I motivi che hanno spinto Fury a tornare sul ring
Ma perché Tyson Fury ha deciso di tornare sul ring a 37 anni? Il profumo dei soldi conta, ci mancherebbe. Ma c'è dell'altro e questo altro ha un nome e un cognome precisi: Anthony Joshua. Sì, proprio quel pugile (britannico pure lui, di un anno più giovane di Fury) che nello scorso dicembre ha fratturato la mascella al "pugile" influencer Jake Paul, noto più per la sua spacconeria (e un raffinato fiuto per i dollari) che per le sue doti sul ring.
Da Usyk a Joshua, le grandi sfide che ha in testa Tyson Fury
Prima di arrivare a Joshua, però, Fury dovrà vedersela con questo colosso dal cognome inpronunciabile che arriva dalla repubblica russa del Daghestan e che Tyson stesso ha definito "un tipo spaventoso". Fury, due volte ex campione dei pesi massimi, ha chiarito di essere tornato per "prendere a pugni gli uomini in faccia ed essere pagato per farlo". Un intento lodevole, magari un po' sopra le righe, proprio come il suo carattere a dir poco focoso. Il ritiro dopo il secondo ko con Oleksandr Usyk - le sue uniche due sconfitte in carriera - nel dicembre 2024 pesa come un macigno ma lui ha promesso che sabato sarà "veloce, abile, affascinante e distruttivo".
La domanda che nell'ambiente si stanno facendo un po' tutti però è un'altra: avrà Fury un'altra chance per conquistare il titolo dei pesi massimi? I dubbi sono tanti, forse troppi. Usyk al momento detiene i titoli WBC, WBA e IBF e, a 39 anni, ha dichiarato di avere ancora pochi incontri in programma prima dell'addio alle scene. A lasciare aperta una porta alla speranza, però, è stato lo stesso fenomeno ucraino che in una recente intervista all'Associated Press ha dichiarato: "Nella mia testa, Tyson Fury è il mio last dance". Quindi dopo il primo match di maggio 2024 e quello del dicembre dello stesso anno sempre a Riyadh si mormora dell'ultimo atto della trilogia a Londra.
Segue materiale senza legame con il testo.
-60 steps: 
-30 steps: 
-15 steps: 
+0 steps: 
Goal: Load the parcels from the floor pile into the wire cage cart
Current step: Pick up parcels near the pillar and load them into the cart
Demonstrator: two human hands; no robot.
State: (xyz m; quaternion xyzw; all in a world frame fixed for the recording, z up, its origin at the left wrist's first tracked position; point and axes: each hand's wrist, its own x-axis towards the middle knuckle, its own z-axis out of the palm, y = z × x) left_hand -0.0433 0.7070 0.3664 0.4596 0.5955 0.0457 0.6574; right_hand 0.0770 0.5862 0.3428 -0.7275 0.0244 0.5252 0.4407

Torniamo però per un attimo al capitolo Joshua-Fury perché la BBC ha riportato una notizia che ha suscitato un discreto rumore nel mondo della boxe: entro la fine dell'anno i due pugili britannici potrebbero sfidarsi al Croke Park di Dublino. A rendere il piano meno sicuro è stato il drammatico l'incidente stradale avvenuto poche settimane fa che ha visto Joshua perdere due suoi amici intimi seduti accanto a lui. Forse il pugno più duro mai ricevuto nella sua vita. Lo stesso incidente che, ironia della sorte, ha convinto Fury a tornare a combattere.
Dove vedere la sfida tra Tyson Fury e Arslanbek Makhmudov
E che dire del russo Makhmudov? Oggi vive in Canada e, prima del video virale in cui ha combattuto con un orso, ha sconfitto Dave Allen ai punti dopo 12 riprese. Un combattimento all'ultimo sangue, talmente cruento che l'occhio sinistro di Makhmudov si è gonfiato a tal punto da chiudersi completamente durante la sconfitta contro Guido Vianello nel 2024. La sfida tra lui e Fury sarà visibile in Italia in esclusiva su Netflix dalle ore 20 di sabato sera. Non prendete impegni.